- Exercise:
Word for word, give the data again without its pictures.

#####

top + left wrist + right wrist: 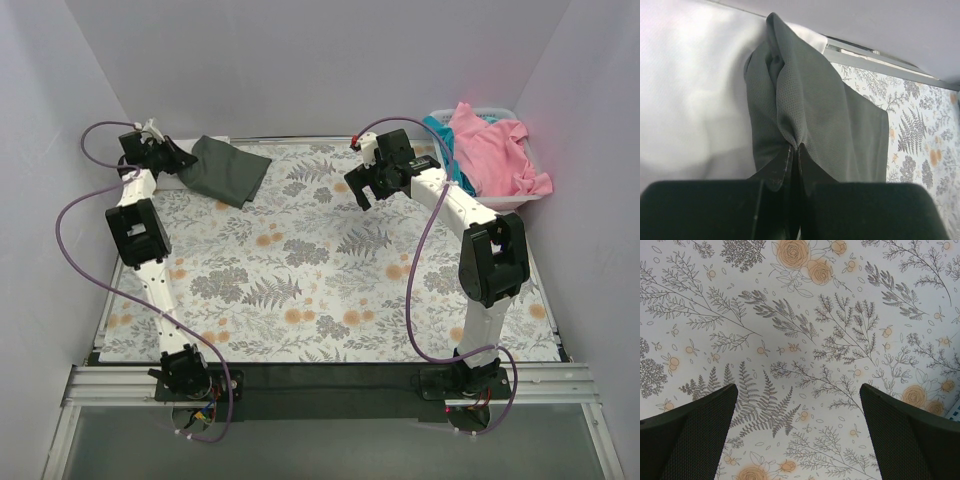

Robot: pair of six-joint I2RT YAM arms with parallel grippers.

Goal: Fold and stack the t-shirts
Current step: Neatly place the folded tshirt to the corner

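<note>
The left gripper [795,150] is clenched on a bunched fold of the grey shirt [228,170], which lies at the far left corner of the counter [300,300]. The right gripper [363,188] hangs released above the counter near the far edge, right of centre. The pink shirt [495,150] and teal shirt [440,133] lie heaped in the basket [505,201] at the far right corner.

Most of the teal t-shirt [440,130] under the pink t-shirt [495,150]; left tool [794,150] tips apparently inside charcoal t-shirt [815,115] folds.
</note>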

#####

- Finished task:
top + left wrist + right wrist: 

Robot: pair of six-joint I2RT YAM arms with parallel grippers.

Goal: Fold and stack the t-shirts
Current step: Neatly place the folded tshirt to the corner

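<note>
The left gripper [795,150] is clenched on a bunched fold of the grey shirt [228,170], which lies at the far left corner of the counter [300,300]. The right gripper [363,188] hangs released above the counter near the far edge, right of centre. The pink shirt [495,150] and teal shirt [440,133] lie heaped in the basket [505,201] at the far right corner.

Most of the teal t-shirt [440,130] under the pink t-shirt [495,150]; left tool [794,150] tips apparently inside charcoal t-shirt [815,115] folds.
</note>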

No further response is required.